Prophetic witness and the teachings of Jesus are to be activated at all times, in all seasons. At the end of his book, Walter Brueggemann outlines the practical tasks of prophetic ministry that we all can follow:

  1. Encourage the dreaming of a community that is distinguishable from the current dominant community, while still recognizing that these two communities will always share degrees of interaction with one another
  2. Recognize that the prophetic mindset is not a spiritual practice; it is a way of living and is applicable at all times, in all spaces, and in the context of any vocation
  3. Build communities that can express grief and lament together, so as not to succumb to numbness
  4. Be intentional in our words and actions that energize, and be open and embracing of a better future

Lastly, Walter Brueggemann reminds us, “It is the task of prophetic imagination and ministry to bring people to engage the promise of newness that is at work in our history with God. Numb people do not discern or fear death. Conversely, despairing people do not anticipate or receive newness” (59-60). As we lean into this alternative perception of reality, it leads us to a renewed participation within our communities to make them more vibrant, inclusive, and just. Jesus and the prophets remind us that another world is possible, and we are participants and co-creators of that world.

Engage



A Community

The Center for Prophetic Imagination (CPI)

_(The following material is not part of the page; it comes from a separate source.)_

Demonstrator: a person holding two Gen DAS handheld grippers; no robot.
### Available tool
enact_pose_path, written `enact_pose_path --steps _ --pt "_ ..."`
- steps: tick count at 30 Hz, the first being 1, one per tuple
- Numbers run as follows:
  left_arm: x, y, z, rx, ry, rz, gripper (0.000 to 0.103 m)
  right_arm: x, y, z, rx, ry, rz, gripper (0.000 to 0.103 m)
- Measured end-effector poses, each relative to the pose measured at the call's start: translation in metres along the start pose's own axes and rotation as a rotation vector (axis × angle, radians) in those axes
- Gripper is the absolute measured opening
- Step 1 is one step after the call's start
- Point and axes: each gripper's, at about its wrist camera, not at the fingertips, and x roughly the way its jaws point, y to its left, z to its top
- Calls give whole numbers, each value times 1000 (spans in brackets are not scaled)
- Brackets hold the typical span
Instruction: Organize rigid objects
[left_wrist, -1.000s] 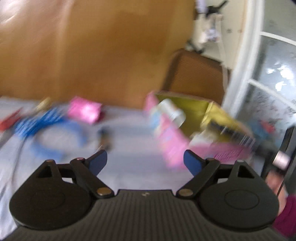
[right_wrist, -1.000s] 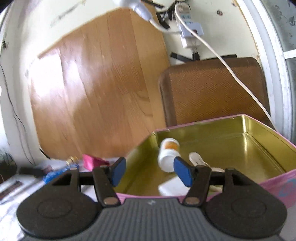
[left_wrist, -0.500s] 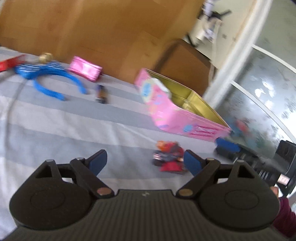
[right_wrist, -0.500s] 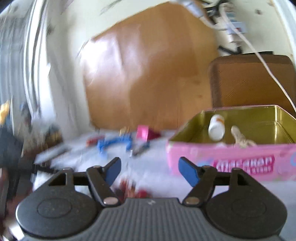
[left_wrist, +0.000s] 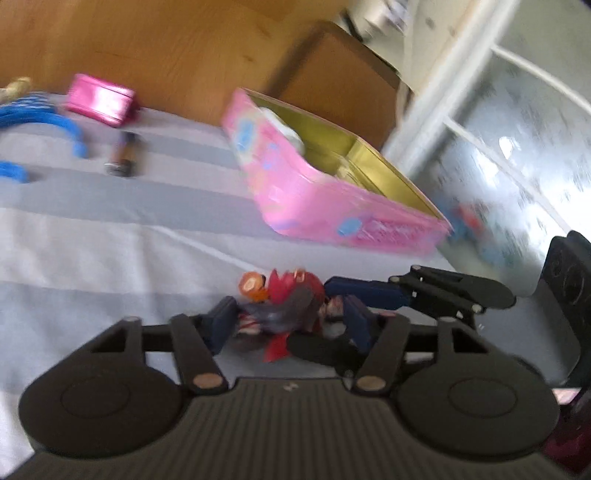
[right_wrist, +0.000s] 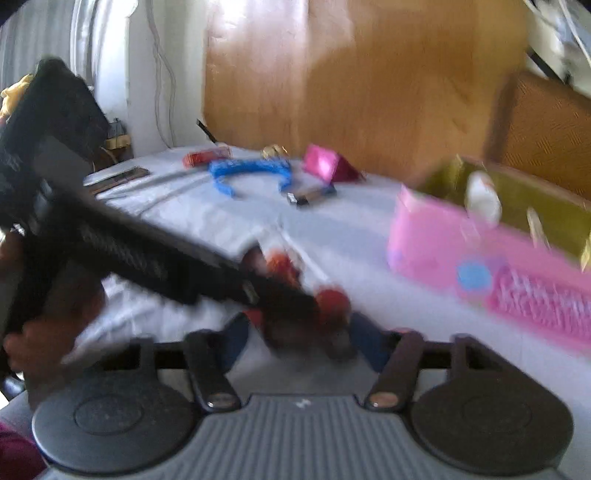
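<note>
the red toy figure (left_wrist: 280, 314) lies on the striped sheet (left_wrist: 110, 240) between the fingers of both the left gripper (left_wrist: 290, 326) and the right gripper (right_wrist: 299, 343), whose jaws have just been closing around it, the grip too blurred to tell, with the pink tin (left_wrist: 332, 206) just beyond.

The toy figure (left_wrist: 280, 314) lies on the bed (left_wrist: 110, 236) between the fingers of my left gripper (left_wrist: 286, 325), with my right gripper (left_wrist: 369, 295) beside it. Behind it sits the open tin (left_wrist: 332, 199), a bottle (right_wrist: 480, 195) inside. Toward the bed's far edge lie a headband (right_wrist: 247, 170), a pouch (left_wrist: 99, 99) and a battery (left_wrist: 123, 157).
</note>
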Motion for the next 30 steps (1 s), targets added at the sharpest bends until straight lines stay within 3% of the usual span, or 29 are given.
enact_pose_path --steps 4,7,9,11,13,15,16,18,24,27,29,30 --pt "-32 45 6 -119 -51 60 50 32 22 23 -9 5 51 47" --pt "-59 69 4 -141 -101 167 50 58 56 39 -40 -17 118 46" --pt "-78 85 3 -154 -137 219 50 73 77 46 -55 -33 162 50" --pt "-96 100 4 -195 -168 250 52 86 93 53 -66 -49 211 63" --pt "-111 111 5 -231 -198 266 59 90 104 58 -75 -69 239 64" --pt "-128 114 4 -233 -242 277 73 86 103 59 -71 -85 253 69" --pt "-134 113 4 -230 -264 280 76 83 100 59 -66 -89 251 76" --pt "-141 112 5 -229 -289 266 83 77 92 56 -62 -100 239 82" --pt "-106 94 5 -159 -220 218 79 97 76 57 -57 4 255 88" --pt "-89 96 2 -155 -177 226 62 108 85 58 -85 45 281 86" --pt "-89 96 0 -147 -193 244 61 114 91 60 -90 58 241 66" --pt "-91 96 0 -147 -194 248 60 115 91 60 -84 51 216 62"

Another world is possible if we have the courage to imagine it and speak it into existence. Prophetic witness is not a thing of the past. So, who are the ones that are currently inviting us to enter into this newness?

The Center for Prophetic Imagination (CPI), located in Minneapolis, MN, is an organization co-founded by Maki Ashe Van Steenwyk who serves as the executive director and course instructor. The Center for Prophetic Imagination “works to subvert the existing social order through deep discernment culminating with creative action.” They not only follow in the tradition of the prophets, but also use the prophetic wisdom of historical and current liberatory and abolitionist movements to invite us all into deep discernment alongside the Holy Spirit. CPI invites those whom they encounter into discernment that leads to action, and solidarity that leads to a transformed community and collective liberation.

CPI leaders and partners include theologians, organizers, artists, writers, educators, and more! The Center for Prophetic Imagination currently offers a two-year certificate in Spiritual Direction in Social Transformation, as well as opportunities for retreats, talks, and sermons by Ashe Van Steenwyk and other staff.

You can read The Center for Prophetic Imagination’s full manifesto here

Art

Another World IS Possible by Ricardo Levins Morales

Another World IS Possible by Ricardo Levins Morales depicts a person crawling from a world filled of extraction and suppression into a world of justice and solidarity.  This, along with much other of Ricardo Livens Morales’ art, places the importance of the work of sustainability, anti-oppression, and community collectives.

Being able to visualize and actually believe that there is a way of doing things differently invites us into the prophetic task of embracing and building the holy, alternative, and restored community that God desires for us.